Dose Response. 2006 Nov 27;4(4):302-8. doi: 10.2203/dose-response.06-114.Redpath.
A major concern of exposure to low doses of radiation is the risk of cancer induction. Epidemiologic data are rarely powerful enough to accurately discriminate this risk at doses <10 cGy. In order to gain insight into events at these low doses, laboratory-based studies of relevant endpoints are required. One such endpoint is radiation-induced neoplastic transformation in vitro. Such studies can provide quantitative dose-response data, as well as insights into underlying cellular and molecular mechanisms. Data are presented that indicate that low doses of low LET radiation can suppress neoplastic transformation in vitro to levels below those seen spontaneously. Mechanisms involved include both the death of a subpopulation of cells prone to spontaneous neoplastic transformation and the induction of DNA repair.
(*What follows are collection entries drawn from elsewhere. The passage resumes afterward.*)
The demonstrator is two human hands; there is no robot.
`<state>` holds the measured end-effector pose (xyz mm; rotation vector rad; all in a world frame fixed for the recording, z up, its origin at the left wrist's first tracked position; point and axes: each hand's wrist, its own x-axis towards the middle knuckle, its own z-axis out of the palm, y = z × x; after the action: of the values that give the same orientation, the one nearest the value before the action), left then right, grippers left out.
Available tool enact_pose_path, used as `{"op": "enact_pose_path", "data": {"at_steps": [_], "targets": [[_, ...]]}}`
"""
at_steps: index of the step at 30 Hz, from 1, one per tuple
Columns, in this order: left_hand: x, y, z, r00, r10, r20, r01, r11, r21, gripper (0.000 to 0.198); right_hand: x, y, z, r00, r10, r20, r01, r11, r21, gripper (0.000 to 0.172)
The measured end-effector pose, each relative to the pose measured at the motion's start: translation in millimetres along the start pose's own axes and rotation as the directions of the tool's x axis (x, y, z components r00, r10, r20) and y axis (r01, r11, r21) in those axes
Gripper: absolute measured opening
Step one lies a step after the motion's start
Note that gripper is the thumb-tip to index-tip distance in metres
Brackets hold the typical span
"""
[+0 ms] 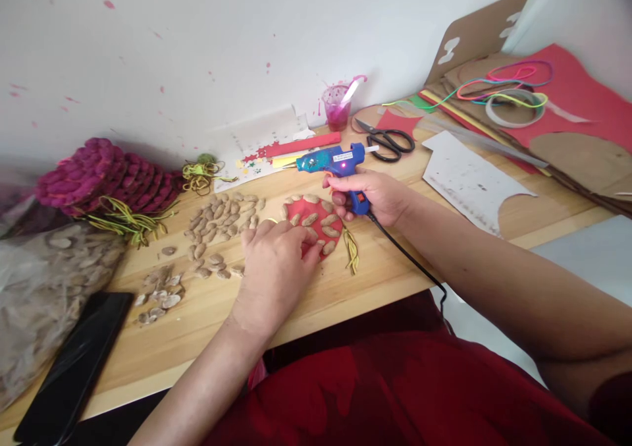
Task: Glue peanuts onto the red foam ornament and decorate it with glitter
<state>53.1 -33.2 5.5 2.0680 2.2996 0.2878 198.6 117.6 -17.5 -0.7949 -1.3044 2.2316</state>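
Note:
A blue glue gun with a glowing red light is gripped in my right hand. Its nozzle points left, above the table, and a black cord trails from the handle. My left hand is over a red disc, with thumb and fingers closed around a peanut at its lower left part; the fingertips are partly hidden. Several peanuts lie around the rim and across the middle of the disc. Yellow-green cords stick out from its right side. Left of my hand, loose peanuts are spread on the table.
Cracked shells, a black phone and a plastic bag lie left, near stacked magenta pieces. Scissors and a pink-stained cup are behind the glue gun. Tape and white card lie right.

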Motion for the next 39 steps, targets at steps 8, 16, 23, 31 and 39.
{"op": "enact_pose_path", "data": {"at_steps": [8,16,23,31,39], "targets": [[-2.6,-14.8,-9.7,0.999,0.03,-0.027,-0.03,1.0,-0.007,0.012,0.0,-0.5,0.2,1.0,0.006,0.006,-0.006,1.0,0.006,0.009],[-3.0,-14.3,-3.5,0.995,0.099,-0.014,-0.1,0.993,-0.06,0.01,-0.8,-2.0,1.2,1.0,0.002,-0.009,-0.002,1.0,-0.023,0.008],[0.0,-12.6,2.8,0.995,0.103,-0.014,-0.104,0.993,-0.048,0.009,-1.4,-2.8,1.8,1.0,0.006,-0.007,-0.006,1.0,-0.018,0.007],[-2.1,-15.3,-9.1,0.997,0.048,0.054,-0.047,0.999,-0.007,0.006,-1.6,-2.6,2.1,1.0,0.014,-0.015,-0.014,1.0,-0.026,0.008],[-2.8,-15.9,-5.7,0.995,0.077,0.061,-0.078,0.996,0.03,0.009,-1.0,-2.3,1.3,1.0,0.005,0.01,-0.005,1.0,-0.015,0.008]]}}
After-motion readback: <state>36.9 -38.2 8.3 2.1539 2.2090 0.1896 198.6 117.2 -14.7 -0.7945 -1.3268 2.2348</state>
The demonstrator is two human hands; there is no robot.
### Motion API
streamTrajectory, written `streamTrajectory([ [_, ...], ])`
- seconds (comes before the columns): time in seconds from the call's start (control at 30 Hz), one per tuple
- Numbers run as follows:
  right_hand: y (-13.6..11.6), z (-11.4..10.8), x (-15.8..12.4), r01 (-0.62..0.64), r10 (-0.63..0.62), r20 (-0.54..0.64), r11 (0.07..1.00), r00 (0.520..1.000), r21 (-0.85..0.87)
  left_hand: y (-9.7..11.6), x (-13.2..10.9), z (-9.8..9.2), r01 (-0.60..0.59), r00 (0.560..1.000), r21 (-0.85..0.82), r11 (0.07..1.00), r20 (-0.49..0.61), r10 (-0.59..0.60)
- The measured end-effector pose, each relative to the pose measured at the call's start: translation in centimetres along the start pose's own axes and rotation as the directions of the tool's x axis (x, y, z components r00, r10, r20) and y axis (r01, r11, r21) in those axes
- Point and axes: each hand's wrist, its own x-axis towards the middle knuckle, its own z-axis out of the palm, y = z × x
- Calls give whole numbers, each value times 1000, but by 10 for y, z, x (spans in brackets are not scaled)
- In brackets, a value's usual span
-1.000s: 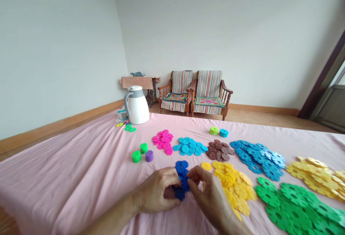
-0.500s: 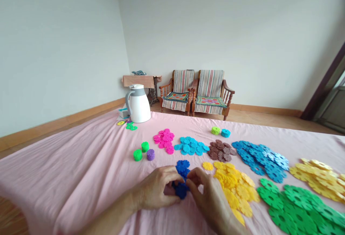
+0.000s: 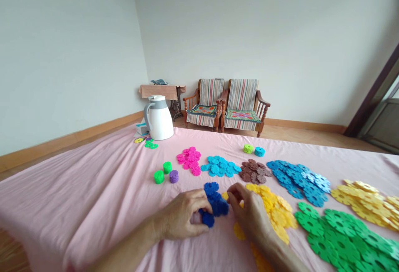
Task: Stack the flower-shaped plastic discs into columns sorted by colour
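Note:
My left hand curls its thumb and fingers around a dark blue flower-shaped disc at the near edge of a small dark blue pile. How many pieces it grips is hidden by the fingers. On the pile's right, the pinched fingertips of my right hand meet at a yellow flower-shaped disc, partly covered by them. Behind that hand spreads a heap of yellow discs, and one loose yellow disc peeks out beside the wrist.
Pink, light blue, brown, blue, pale yellow and green disc piles lie around. Short stacks, green and purple, stand left. A white jug is at the back left.
My right hand has shifted slightly right, away from my left. The dark blue discs have spread to the right, and a yellow disc now shows at my right fingertips.

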Motion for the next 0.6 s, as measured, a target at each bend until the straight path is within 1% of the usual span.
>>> streamTrajectory([
  [0.23, -5, 0, -2, 8, -8, 10, 1000, 1000, -13, 0, -1, -1, 34, 999, 27, 999, 27, -34],
  [0.47, -7, 0, -5, 24, -23, 17, 999, 1000, -33, -3, -2, -2, -5, 999, 22, 1000, 54, 4],
  [0.6, -7, 0, -6, 32, -32, 12, 997, 999, -63, -7, -4, -2, -8, 998, 2, 1000, 67, 7],
])
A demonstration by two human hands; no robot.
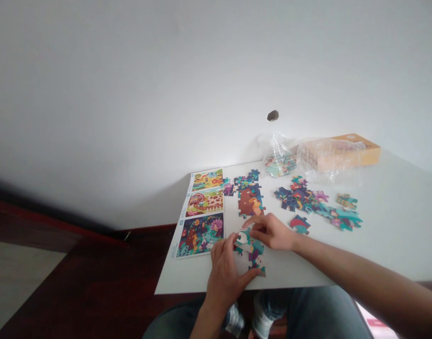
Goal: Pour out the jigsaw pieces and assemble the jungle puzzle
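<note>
A teal jigsaw puzzle piece [243, 239] with a white patch is tilted up from the table between both hands. My right hand [274, 230] pinches its right side between thumb and fingers. The fingertips of my left hand [224, 270] hold its left edge, while the left thumb rests on the lower end of a small joined strip of puzzle pieces [257, 260]. Directly above lies a joined section with a brown bear [247, 200], with dark blue pieces [247, 179] at its top. My fingers partly cover the pieces between the hands.
A printed picture sheet [176, 239] lies at the left. Loose puzzle pieces [304, 197] are heaped on the right, with a red and teal piece [299, 224] nearer. Against the wall are a clear bag of pieces [280, 165] and an orange box [369, 153] under clear plastic.
</note>
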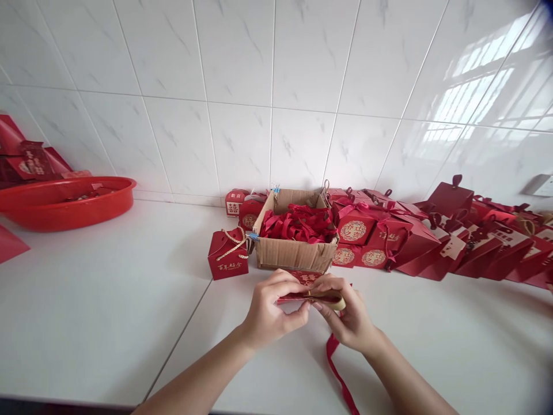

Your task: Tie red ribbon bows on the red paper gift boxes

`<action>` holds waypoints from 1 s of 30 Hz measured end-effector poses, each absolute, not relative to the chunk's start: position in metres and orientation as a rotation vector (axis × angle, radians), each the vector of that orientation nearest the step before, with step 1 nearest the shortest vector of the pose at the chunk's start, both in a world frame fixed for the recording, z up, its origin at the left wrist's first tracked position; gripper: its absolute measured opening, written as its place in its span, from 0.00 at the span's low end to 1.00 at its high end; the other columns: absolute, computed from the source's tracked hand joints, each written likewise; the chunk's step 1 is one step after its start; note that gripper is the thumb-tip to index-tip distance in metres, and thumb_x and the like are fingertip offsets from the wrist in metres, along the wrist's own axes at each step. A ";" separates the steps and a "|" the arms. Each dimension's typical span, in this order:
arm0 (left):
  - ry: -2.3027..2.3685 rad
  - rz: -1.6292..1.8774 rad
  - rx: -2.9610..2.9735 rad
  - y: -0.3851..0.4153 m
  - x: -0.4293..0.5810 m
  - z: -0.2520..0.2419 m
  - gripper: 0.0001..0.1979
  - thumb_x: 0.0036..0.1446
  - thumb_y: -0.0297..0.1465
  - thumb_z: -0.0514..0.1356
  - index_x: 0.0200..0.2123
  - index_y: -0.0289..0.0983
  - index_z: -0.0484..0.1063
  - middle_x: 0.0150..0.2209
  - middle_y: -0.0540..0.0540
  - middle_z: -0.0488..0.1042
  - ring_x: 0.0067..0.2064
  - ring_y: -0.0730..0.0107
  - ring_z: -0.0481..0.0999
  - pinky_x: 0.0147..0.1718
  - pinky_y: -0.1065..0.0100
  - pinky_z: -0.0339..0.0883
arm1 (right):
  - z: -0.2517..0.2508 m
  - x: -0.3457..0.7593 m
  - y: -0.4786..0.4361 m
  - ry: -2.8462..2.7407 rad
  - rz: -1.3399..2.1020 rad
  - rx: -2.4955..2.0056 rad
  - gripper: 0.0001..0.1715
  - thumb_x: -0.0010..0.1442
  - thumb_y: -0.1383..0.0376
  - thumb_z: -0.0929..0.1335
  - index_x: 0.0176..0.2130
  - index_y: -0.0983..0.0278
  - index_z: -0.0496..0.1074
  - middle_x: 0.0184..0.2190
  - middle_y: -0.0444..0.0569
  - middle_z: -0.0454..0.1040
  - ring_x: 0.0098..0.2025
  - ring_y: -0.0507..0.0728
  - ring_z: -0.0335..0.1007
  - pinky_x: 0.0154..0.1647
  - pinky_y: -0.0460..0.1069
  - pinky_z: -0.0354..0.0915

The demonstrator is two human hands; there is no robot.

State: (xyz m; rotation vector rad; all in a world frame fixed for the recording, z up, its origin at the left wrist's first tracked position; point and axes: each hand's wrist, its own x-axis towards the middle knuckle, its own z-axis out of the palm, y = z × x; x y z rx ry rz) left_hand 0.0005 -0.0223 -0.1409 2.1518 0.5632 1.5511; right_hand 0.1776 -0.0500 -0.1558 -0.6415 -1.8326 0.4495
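My left hand (276, 305) pinches the left and middle part of a red paper gift box (305, 278) with gold print, just in front of the cardboard box. On its right side my right hand (348, 314) is closed with thumb and fingers. A pale yellow curved strip (339, 302) bends out beside the right fingers; whether it is part of the gift box, I cannot tell. From below the right hand a red ribbon (337, 369) hangs down onto the white table. The fingers hide much of the gift box.
Red ribbons (298, 223) fill an open cardboard box (294, 255) behind my hands. A finished-looking red gift box with rope handle (228, 262) stands left of it. Several red gift boxes (374, 230) line the tiled wall at right. A red basin (86, 210) stands far left.
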 end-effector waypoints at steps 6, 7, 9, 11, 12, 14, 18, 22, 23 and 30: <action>0.537 1.480 2.084 -0.023 -0.001 -0.139 0.09 0.47 0.22 0.64 0.35 0.35 0.78 0.32 0.43 0.76 0.34 0.66 0.77 0.31 0.66 0.76 | -0.158 0.176 -0.050 -1.817 0.441 -0.670 0.16 0.60 0.72 0.66 0.46 0.58 0.61 0.38 0.49 0.69 0.39 0.56 0.71 0.34 0.49 0.72; 0.536 1.460 2.076 -0.023 -0.001 -0.139 0.09 0.48 0.22 0.64 0.35 0.35 0.79 0.32 0.43 0.75 0.35 0.66 0.77 0.31 0.67 0.76 | -0.158 0.176 -0.050 -1.818 0.425 -0.678 0.16 0.60 0.72 0.66 0.46 0.58 0.61 0.37 0.49 0.69 0.39 0.56 0.71 0.34 0.49 0.71; 0.531 1.448 2.088 -0.023 -0.002 -0.139 0.10 0.48 0.22 0.63 0.36 0.35 0.79 0.33 0.42 0.74 0.35 0.66 0.77 0.31 0.68 0.76 | -0.157 0.176 -0.050 -1.820 0.393 -0.690 0.16 0.59 0.72 0.67 0.46 0.58 0.61 0.37 0.49 0.70 0.38 0.56 0.71 0.35 0.50 0.71; 0.520 1.484 2.142 -0.024 -0.002 -0.138 0.10 0.49 0.22 0.63 0.36 0.35 0.79 0.32 0.43 0.73 0.35 0.67 0.76 0.31 0.68 0.75 | -0.155 0.175 -0.051 -1.816 0.388 -0.695 0.16 0.60 0.72 0.67 0.45 0.58 0.61 0.37 0.49 0.70 0.38 0.56 0.71 0.35 0.50 0.71; 0.509 1.514 2.176 -0.024 -0.002 -0.138 0.10 0.49 0.22 0.63 0.35 0.36 0.79 0.32 0.44 0.73 0.34 0.68 0.76 0.31 0.69 0.75 | -0.155 0.175 -0.052 -1.811 0.395 -0.695 0.15 0.60 0.72 0.66 0.45 0.58 0.61 0.37 0.49 0.70 0.38 0.56 0.72 0.35 0.50 0.71; 0.479 1.564 2.233 -0.023 -0.003 -0.138 0.09 0.49 0.22 0.63 0.35 0.37 0.79 0.32 0.45 0.72 0.34 0.69 0.75 0.32 0.69 0.74 | -0.154 0.174 -0.053 -1.801 0.410 -0.693 0.15 0.60 0.71 0.66 0.45 0.58 0.61 0.37 0.49 0.71 0.38 0.56 0.72 0.36 0.49 0.71; 0.428 1.584 2.273 -0.022 -0.005 -0.136 0.09 0.50 0.22 0.63 0.34 0.38 0.79 0.33 0.46 0.70 0.35 0.69 0.75 0.33 0.68 0.73 | -0.153 0.172 -0.055 -1.784 0.482 -0.652 0.14 0.61 0.70 0.66 0.46 0.58 0.60 0.37 0.49 0.72 0.39 0.55 0.73 0.36 0.49 0.73; 0.417 1.587 2.289 -0.021 -0.006 -0.136 0.09 0.50 0.22 0.62 0.34 0.40 0.78 0.33 0.47 0.68 0.35 0.70 0.73 0.32 0.69 0.73 | -0.154 0.171 -0.055 -1.772 0.570 -0.634 0.14 0.62 0.68 0.66 0.47 0.59 0.60 0.37 0.50 0.73 0.37 0.55 0.74 0.35 0.49 0.74; 0.407 1.588 2.295 -0.020 -0.006 -0.136 0.09 0.50 0.22 0.63 0.34 0.40 0.78 0.32 0.47 0.67 0.35 0.70 0.73 0.31 0.69 0.72 | -0.154 0.171 -0.055 -1.773 0.572 -0.637 0.13 0.62 0.68 0.66 0.47 0.59 0.61 0.37 0.50 0.73 0.37 0.55 0.74 0.35 0.49 0.74; 0.370 1.592 2.349 -0.018 -0.006 -0.138 0.11 0.52 0.21 0.62 0.37 0.40 0.77 0.30 0.48 0.65 0.36 0.69 0.71 0.31 0.70 0.72 | -0.147 0.172 -0.053 -1.792 0.464 -0.633 0.12 0.60 0.68 0.67 0.45 0.60 0.65 0.37 0.51 0.74 0.39 0.56 0.73 0.38 0.51 0.72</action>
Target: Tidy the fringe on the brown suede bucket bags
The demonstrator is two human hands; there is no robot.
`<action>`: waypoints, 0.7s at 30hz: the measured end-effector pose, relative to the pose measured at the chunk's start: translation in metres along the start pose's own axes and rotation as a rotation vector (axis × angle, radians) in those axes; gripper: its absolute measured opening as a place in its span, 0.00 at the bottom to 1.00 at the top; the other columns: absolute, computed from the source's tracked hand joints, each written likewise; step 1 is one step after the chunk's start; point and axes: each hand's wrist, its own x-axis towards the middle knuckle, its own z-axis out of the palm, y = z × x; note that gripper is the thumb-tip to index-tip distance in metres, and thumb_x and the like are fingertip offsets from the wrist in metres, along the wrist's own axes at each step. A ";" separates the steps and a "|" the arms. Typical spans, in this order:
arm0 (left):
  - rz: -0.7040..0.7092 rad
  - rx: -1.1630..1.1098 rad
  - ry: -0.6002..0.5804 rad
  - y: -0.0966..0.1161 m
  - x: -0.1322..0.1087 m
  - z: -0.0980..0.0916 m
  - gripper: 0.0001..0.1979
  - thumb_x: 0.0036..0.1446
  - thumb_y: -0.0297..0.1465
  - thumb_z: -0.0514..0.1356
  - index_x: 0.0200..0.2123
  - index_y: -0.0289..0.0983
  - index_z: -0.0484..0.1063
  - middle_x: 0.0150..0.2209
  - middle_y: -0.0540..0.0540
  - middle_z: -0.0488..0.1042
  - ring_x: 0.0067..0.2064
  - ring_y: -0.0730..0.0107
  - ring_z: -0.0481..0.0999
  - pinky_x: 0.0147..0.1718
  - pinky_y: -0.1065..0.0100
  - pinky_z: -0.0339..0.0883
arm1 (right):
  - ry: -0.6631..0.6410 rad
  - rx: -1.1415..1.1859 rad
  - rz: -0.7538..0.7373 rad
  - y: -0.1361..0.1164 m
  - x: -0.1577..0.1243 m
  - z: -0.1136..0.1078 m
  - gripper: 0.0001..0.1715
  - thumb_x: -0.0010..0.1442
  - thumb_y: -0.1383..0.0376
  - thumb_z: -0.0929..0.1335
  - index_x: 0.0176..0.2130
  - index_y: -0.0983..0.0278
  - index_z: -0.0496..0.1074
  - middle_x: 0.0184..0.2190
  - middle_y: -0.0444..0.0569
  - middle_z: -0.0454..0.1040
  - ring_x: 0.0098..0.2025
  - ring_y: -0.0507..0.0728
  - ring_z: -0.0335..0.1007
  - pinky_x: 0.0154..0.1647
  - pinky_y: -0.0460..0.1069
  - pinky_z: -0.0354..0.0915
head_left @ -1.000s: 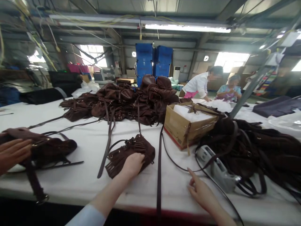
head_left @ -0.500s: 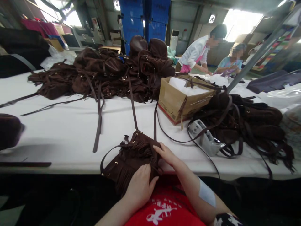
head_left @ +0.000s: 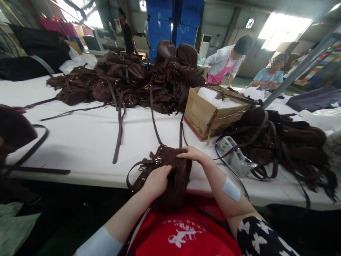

The relative contributions of these mechanisms is dose-dependent. The relevance of these observations to radiation risk estimation is discussed.
人们主要关注的是低剂量辐射暴露的致癌风险。由于流行病学数据通常不够强大,无法在<10cGy 的剂量下准确区分这种风险。为了深入了解低剂量下的情况,需要进行基于实验室的相关终点研究。其中一个终点是体外辐射诱导的肿瘤转化。此类研究可以提供定量剂量-反应数据,并深入了解潜在的细胞和分子机制。有数据表明,低剂量低 LET 辐射可以抑制体外肿瘤转化,使其水平低于自发转化水平。所涉及的机制包括容易自发发生肿瘤转化的细胞亚群的死亡和 DNA 修复的诱导。这些机制的相对贡献取决于剂量。讨论了这些观察结果对辐射风险估计的相关性。